With your toes pointed outward and forward to form a V shape, stand as wide as your shoulders. To squat and support your heel weight, bend your knees. As you descend to a suitable level, push your glutes back as though the chair is behind you.
Lie flat on your stomach with your hands on the floor, forming a plank position with your body. Maintain a strong core and tucked glutes. Breathe out as you push with your hands, raising your arms in an A-sign as you do so.
With your toes pointed outward and forward to form a V shape, stand as wide as your shoulders. To squat and support your heel weight, bend your knees. As you descend to a suitable level, push your glutes back as though the chair is behind you.
As though you were going to perform a push-up, place your hands beneath your shoulders, slightly wider than the width of your shoulders. To keep the body stable, plant your toes and tense your glutes. The legs will also function; just be careful not to overextend or twist your knees.
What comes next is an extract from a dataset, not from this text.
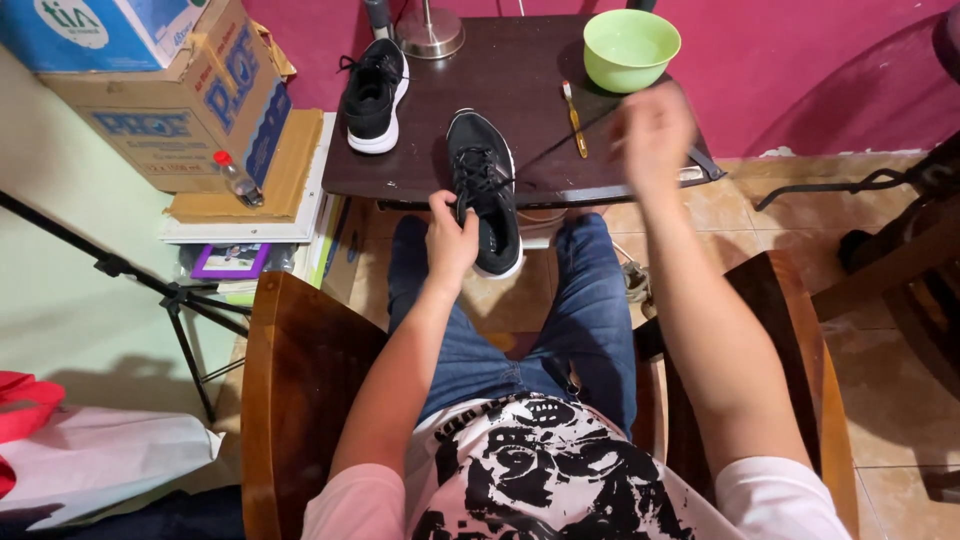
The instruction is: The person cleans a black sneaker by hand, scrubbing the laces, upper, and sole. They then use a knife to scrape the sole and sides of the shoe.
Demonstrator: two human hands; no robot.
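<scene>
Left hand [450, 238] gripped black mesh sneaker with white sole [485, 192], half on dark wooden table [530, 150] edge, over lap. Right hand [652, 130] raised, blurred (grip unclear), near yellow-handled toothbrush [573, 118]. Judged: pre-scrub step; next move calls for brush pickup.

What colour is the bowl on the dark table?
The bowl is light green, seen in the head view.

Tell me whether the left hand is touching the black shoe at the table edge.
Touching. The head view shows the left hand with its fingers closed on the side of the black shoe near the laces, no gap between them.
</scene>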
Take a seat on the ground. Bend your knees, hunch your back, and place your hands behind your ears. That's where you have to start. As you return to the center, place one elbow across your torso and repeat with the other.
This is fundamental. Place your shoulders and hips forward while standing erect. Step to the side with the lead leg while continuing to swing your arms in the other direction. Then, cross your back leg behind the lead leg.
Place your palms over the chair with your fingertips pointing forward as you stand in front of the bed or chair. Walk your legs out in front of your chest while keeping your back flat. Bend your arms and lower your ass so that it hovers over the floor, pointing downward.